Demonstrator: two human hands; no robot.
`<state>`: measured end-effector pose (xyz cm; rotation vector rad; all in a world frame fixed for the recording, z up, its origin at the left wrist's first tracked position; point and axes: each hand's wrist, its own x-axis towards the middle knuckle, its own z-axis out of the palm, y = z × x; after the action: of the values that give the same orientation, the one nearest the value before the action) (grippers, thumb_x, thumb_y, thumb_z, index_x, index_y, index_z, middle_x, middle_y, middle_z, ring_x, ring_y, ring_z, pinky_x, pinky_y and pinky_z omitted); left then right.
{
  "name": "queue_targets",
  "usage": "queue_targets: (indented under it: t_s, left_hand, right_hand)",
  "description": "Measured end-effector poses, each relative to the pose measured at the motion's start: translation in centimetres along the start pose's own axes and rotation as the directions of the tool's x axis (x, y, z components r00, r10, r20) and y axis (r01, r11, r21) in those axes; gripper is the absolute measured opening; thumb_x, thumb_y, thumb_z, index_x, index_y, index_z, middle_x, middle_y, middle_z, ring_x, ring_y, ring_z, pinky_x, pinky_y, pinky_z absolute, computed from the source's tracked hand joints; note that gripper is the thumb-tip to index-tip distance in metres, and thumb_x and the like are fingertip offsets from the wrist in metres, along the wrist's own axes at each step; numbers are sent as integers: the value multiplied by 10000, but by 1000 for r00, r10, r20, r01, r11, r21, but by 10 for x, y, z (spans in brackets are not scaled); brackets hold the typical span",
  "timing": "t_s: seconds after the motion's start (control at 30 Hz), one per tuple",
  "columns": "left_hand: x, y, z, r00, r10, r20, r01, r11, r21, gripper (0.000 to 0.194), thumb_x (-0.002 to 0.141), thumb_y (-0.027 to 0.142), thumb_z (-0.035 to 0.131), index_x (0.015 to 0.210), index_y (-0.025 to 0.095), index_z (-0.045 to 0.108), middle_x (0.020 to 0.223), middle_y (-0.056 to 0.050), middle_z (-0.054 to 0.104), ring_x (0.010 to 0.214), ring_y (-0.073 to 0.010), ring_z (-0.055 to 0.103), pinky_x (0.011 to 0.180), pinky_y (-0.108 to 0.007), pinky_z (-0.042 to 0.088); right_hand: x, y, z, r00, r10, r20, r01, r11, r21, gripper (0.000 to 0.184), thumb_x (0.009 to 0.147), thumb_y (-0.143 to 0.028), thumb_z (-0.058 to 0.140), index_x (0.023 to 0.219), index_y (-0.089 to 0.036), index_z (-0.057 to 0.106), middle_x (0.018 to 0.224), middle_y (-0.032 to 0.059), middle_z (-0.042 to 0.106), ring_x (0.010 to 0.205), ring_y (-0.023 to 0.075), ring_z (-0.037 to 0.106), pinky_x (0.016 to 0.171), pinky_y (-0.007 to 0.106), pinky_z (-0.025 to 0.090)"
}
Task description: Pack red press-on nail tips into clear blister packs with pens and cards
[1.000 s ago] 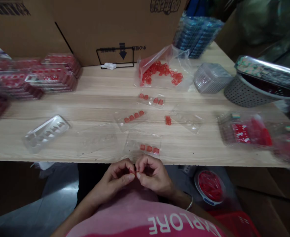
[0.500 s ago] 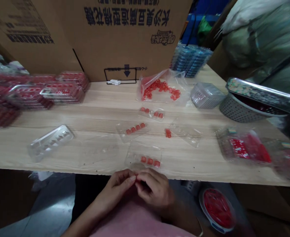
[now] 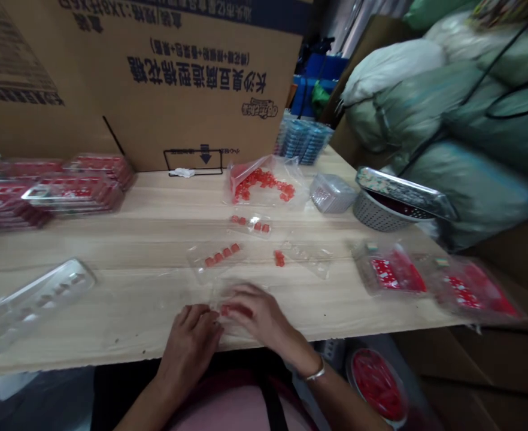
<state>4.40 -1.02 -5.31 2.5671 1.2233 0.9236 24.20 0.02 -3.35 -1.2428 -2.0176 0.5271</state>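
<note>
In the head view a clear plastic tray [image 3: 217, 292] lies near the table's front edge, mostly covered by my hands. My right hand [image 3: 257, 314] reaches over it with bent fingers, thumb and fingertips closed around a small red cube [image 3: 225, 310] at the tray's left part. At the tray's left edge, my left hand [image 3: 192, 335] rests with fingers curled against the plastic. Just beyond lies another clear tray with a row of red cubes [image 3: 222, 255]. To its right are a small red cluster [image 3: 279, 258] and a clear tray [image 3: 311, 258].
An open bag of red pieces [image 3: 264, 185] lies before a large carton [image 3: 192, 120]. Stacked red packs [image 3: 79, 185] stand left, above a clear blister tray [image 3: 39, 299]. On the right are clear stacked trays [image 3: 333, 193], a grey basket [image 3: 378, 212] and red-and-white packs [image 3: 392, 272].
Both hands have moved from the table's front edge, where the fingertips met, forward onto the near tray. They are now slightly apart. The view has shifted to the right.
</note>
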Motion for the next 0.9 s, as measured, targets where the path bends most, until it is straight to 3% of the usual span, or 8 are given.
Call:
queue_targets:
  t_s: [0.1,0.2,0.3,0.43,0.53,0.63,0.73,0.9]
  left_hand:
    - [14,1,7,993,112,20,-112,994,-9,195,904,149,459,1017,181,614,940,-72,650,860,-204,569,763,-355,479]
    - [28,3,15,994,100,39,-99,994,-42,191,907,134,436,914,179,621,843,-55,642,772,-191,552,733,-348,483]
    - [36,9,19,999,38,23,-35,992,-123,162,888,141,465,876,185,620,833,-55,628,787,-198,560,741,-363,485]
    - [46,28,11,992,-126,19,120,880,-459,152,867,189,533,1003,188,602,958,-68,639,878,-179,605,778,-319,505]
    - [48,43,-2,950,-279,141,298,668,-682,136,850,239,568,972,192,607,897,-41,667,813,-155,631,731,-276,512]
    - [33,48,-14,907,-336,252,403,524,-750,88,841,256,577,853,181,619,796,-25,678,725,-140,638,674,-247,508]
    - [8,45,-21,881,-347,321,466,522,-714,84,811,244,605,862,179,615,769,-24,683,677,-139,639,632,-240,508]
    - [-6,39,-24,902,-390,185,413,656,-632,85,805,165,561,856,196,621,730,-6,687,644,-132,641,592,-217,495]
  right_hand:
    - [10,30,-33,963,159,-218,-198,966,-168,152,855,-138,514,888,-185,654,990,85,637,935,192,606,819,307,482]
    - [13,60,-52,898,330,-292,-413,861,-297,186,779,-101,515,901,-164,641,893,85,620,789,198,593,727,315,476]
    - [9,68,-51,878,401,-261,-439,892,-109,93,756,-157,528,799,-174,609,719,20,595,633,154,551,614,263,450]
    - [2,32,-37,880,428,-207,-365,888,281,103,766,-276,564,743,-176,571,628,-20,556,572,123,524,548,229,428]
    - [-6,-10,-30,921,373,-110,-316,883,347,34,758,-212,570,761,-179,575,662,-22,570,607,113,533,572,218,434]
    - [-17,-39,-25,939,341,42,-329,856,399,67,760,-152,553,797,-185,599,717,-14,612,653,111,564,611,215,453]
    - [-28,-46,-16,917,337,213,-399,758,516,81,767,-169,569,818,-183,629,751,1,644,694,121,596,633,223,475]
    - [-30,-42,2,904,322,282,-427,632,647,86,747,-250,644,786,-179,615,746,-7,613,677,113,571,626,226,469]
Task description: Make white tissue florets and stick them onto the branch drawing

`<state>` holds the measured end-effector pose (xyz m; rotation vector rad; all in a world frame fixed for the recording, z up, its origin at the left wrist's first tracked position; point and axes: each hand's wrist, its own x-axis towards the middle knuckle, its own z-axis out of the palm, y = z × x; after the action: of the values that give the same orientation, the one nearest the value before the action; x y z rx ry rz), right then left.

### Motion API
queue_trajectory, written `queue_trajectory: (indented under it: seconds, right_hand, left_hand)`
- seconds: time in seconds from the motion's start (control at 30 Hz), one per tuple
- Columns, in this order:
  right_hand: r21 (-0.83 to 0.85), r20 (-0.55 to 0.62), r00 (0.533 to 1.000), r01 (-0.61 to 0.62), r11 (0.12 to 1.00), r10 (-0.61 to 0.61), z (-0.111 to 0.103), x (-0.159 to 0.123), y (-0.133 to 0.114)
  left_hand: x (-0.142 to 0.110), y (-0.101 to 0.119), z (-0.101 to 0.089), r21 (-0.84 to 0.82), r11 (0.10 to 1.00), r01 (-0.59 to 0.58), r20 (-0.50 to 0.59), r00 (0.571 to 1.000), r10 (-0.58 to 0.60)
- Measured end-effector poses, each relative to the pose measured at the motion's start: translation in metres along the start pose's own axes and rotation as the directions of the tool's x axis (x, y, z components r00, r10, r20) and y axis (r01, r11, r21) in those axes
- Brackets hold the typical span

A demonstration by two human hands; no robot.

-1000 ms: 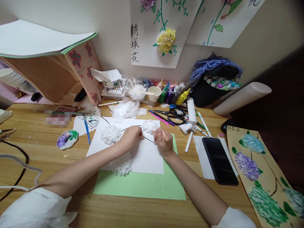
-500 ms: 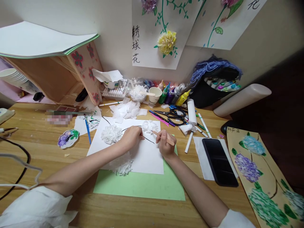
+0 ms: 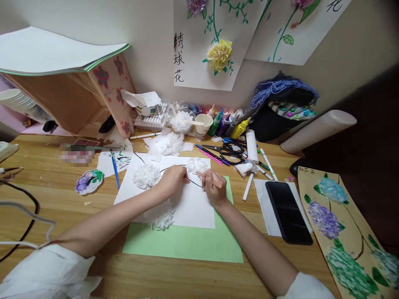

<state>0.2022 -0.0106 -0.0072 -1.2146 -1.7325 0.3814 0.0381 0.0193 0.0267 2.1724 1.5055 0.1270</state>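
A white sheet of paper [image 3: 193,205] lies on a green sheet [image 3: 187,243] on the wooden desk. Black stem lines are drawn on it and white tissue flower clusters are stuck on: one at upper left [image 3: 146,175], one at the top [image 3: 196,165], one partly under my left forearm [image 3: 160,218]. My left hand [image 3: 173,179] rests on the paper with fingers curled, pressing down near a stem line. My right hand [image 3: 214,187] is closed on a thin wooden stick [image 3: 215,181], its tip close to the top cluster.
A pile of cut tissue squares [image 3: 166,144], a paper cup [image 3: 204,123], paint bottles [image 3: 226,123], scissors [image 3: 226,150] and markers [image 3: 268,162] lie behind the paper. A black phone [image 3: 288,211] and a painted flower sheet [image 3: 343,228] are at right. A blue brush [image 3: 114,172] lies left.
My right hand tilted the stick outward half a second ago and has now brought it back toward the top cluster. My left hand has stayed put.
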Motion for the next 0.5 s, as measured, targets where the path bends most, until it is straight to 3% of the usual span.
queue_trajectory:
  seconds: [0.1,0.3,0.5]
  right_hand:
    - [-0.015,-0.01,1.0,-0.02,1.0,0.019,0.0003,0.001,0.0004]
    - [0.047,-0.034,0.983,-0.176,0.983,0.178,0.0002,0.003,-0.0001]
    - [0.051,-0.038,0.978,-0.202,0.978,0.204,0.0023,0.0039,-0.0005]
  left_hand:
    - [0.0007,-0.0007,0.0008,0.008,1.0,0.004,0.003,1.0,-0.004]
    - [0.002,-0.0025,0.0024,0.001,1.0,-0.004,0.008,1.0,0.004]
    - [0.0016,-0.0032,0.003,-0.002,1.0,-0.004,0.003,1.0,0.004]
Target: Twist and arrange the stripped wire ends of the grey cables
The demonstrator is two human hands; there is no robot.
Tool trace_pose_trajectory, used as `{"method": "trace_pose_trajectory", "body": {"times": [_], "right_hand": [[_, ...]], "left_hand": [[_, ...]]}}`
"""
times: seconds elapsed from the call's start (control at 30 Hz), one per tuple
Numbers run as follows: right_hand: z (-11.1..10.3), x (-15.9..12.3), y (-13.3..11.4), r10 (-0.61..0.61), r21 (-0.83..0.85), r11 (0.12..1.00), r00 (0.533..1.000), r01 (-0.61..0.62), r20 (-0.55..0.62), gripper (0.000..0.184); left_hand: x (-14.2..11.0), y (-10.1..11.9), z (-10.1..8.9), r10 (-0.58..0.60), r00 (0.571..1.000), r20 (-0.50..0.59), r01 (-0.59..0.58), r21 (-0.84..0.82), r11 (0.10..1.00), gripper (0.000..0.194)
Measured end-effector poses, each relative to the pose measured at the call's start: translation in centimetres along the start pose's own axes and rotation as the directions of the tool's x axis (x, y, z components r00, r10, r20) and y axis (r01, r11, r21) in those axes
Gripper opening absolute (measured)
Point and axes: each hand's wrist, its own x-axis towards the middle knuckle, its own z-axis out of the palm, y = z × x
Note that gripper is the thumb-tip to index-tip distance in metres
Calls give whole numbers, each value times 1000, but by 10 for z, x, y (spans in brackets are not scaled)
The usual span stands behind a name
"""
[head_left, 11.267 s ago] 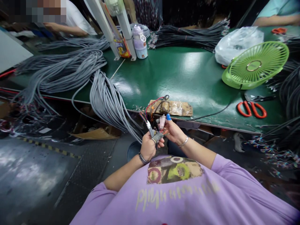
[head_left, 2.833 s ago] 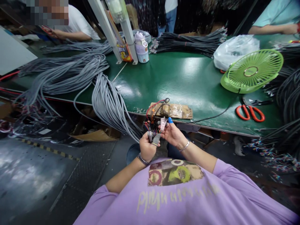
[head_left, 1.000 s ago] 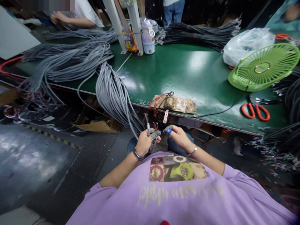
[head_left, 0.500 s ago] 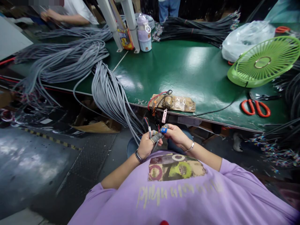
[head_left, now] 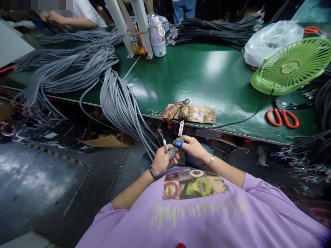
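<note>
My left hand [head_left: 162, 160] is closed around the end of a grey cable [head_left: 164, 146], whose thin coloured wires [head_left: 160, 133] fan out above a white sleeve. Grey tape wraps the left thumb. My right hand [head_left: 194, 148], a blue cover on its thumb, pinches right at the left fingertips. Wires showed in this pinch a moment ago; the fingers now mostly hide them. Just above the right hand, a pale pink clip-like piece [head_left: 181, 128] hangs at the bench edge, touched by neither hand.
A taped wooden block [head_left: 199, 114] with red and black leads sits at the edge of the green bench [head_left: 191, 79]. Grey cable bundles [head_left: 119, 96] hang over the edge at left. Red-handled scissors [head_left: 282, 117], a green fan [head_left: 289, 67] and a bottle [head_left: 157, 38] stand about.
Earlier my right hand was at the pale pink piece; it has let go and that piece hangs free. Since one second ago, the right hand has moved left to meet the left fingertips.
</note>
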Motion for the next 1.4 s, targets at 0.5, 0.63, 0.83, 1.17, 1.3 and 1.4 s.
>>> {"method": "trace_pose_trajectory", "body": {"times": [0.5,0.63,0.83,1.17,1.3,1.4], "right_hand": [[-16,8,2,166,446,886,985,-125,-54,38],[-22,22,-12,258,502,808,951,-310,173,42],[-14,32,-13,-45,227,972,996,62,-80,39],[-4,43,-12,114,559,822,993,-105,19,44],[1,45,-14,133,608,790,990,-76,-49,42],[1,44,-12,146,608,790,988,-83,-55,43]], "left_hand": [[5,7,-11,-10,1000,-3,10,-115,993,30],[10,16,-12,-67,991,113,82,-130,988,36],[24,25,-8,-67,964,257,119,-192,974,34],[32,15,-5,-122,947,298,192,-218,957,34],[33,12,-4,-149,943,297,211,-191,959,34],[33,11,-4,-151,946,288,211,-192,958,33]]}}
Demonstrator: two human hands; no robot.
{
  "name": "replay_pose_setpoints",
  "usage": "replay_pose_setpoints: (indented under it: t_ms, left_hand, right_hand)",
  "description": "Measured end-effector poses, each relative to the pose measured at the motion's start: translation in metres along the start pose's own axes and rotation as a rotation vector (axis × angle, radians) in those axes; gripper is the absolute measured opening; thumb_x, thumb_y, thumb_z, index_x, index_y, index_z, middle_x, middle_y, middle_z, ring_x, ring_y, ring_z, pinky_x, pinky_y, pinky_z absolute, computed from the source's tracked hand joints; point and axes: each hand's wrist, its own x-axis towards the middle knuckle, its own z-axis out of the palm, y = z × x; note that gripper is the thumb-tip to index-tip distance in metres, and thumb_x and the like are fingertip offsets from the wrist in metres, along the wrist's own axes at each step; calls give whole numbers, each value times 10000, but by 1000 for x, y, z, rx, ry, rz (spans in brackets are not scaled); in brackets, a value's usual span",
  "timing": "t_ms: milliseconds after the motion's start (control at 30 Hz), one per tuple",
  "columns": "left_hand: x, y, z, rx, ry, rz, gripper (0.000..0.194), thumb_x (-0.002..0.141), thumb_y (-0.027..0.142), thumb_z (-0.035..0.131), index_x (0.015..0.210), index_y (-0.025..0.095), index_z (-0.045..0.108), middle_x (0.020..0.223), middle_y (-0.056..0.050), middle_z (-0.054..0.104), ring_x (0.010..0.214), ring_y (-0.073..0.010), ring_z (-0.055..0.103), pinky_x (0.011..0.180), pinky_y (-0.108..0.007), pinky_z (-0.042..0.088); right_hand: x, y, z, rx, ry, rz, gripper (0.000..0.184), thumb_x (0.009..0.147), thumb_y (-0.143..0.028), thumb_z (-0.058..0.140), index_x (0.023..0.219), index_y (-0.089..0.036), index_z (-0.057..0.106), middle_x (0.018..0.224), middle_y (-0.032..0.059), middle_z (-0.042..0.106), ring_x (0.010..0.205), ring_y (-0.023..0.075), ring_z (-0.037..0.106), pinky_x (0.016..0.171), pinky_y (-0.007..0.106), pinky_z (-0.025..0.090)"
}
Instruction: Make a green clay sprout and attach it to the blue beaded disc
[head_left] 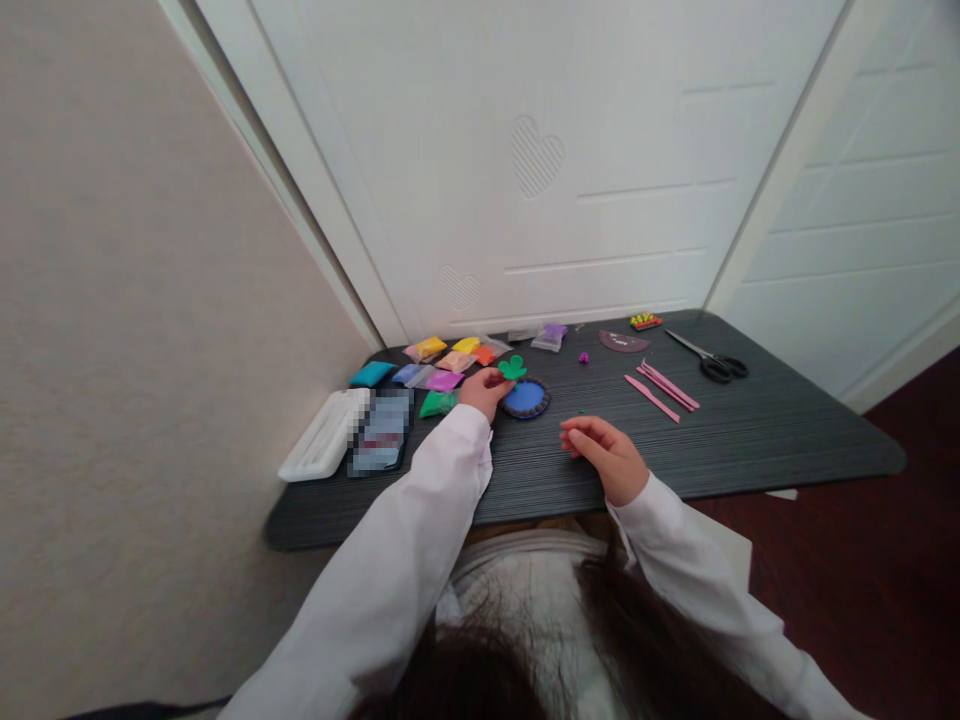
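Note:
A green clover-shaped piece of modelling clay (513, 367) is pinched in the fingertips of my left hand (484, 390). It sits just above the far left rim of a blue clay disc (527, 398), which has a dark, bumpy border all round. My left fingers are closed, partly hidden behind the wrist and the clover. My right hand (607, 458) hovers over the near part of the table, right of the disc, its fingers loosely curled and apart with nothing visible in them. A tiny green bit (581, 411) lies just beyond it.
Several clay packets (445, 380) lie at the back left, beside a phone (382, 432) and a white case (326, 435). On the right of the dark table (787, 430) are pink modelling tools (667, 385), scissors (712, 362) and a purple clay lump (583, 357). A white panel (600, 250) stands behind.

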Motion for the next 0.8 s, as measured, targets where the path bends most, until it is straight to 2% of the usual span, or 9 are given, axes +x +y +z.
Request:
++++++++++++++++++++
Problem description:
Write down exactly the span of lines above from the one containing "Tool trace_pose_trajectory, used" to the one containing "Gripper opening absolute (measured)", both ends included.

Answer section:
Tool trace_pose_trajectory, used as `{"method": "trace_pose_trajectory", "body": {"times": [_], "right_hand": [[_, ...]], "left_hand": [[_, ...]]}}`
"""
times: seconds elapsed from the call's start (control at 30 Hz), one per tuple
Numbers run as follows: right_hand: z (-11.1..10.3), x (-15.9..12.3), y (-13.3..11.4), r10 (-0.61..0.61), r21 (-0.83..0.85), r11 (0.12..1.00), r00 (0.533..1.000), r01 (-0.61..0.62), r20 (-0.55..0.62), gripper (0.000..0.184); left_hand: x (-14.2..11.0), y (-10.1..11.9), z (-10.1..8.9), r10 (-0.58..0.60), r00 (0.571..1.000), r20 (-0.50..0.59), r01 (-0.59..0.58), r21 (-0.84..0.82), r11 (0.10..1.00), gripper (0.000..0.194)
Measured end-effector poses, each relative to the pose measured at the call's start: translation in centimetres along the start pose's own axes and rotation as the directions of the tool's x axis (x, y, z components r00, r10, r20) and y axis (r01, r11, r21) in those axes
Gripper opening absolute (measured)

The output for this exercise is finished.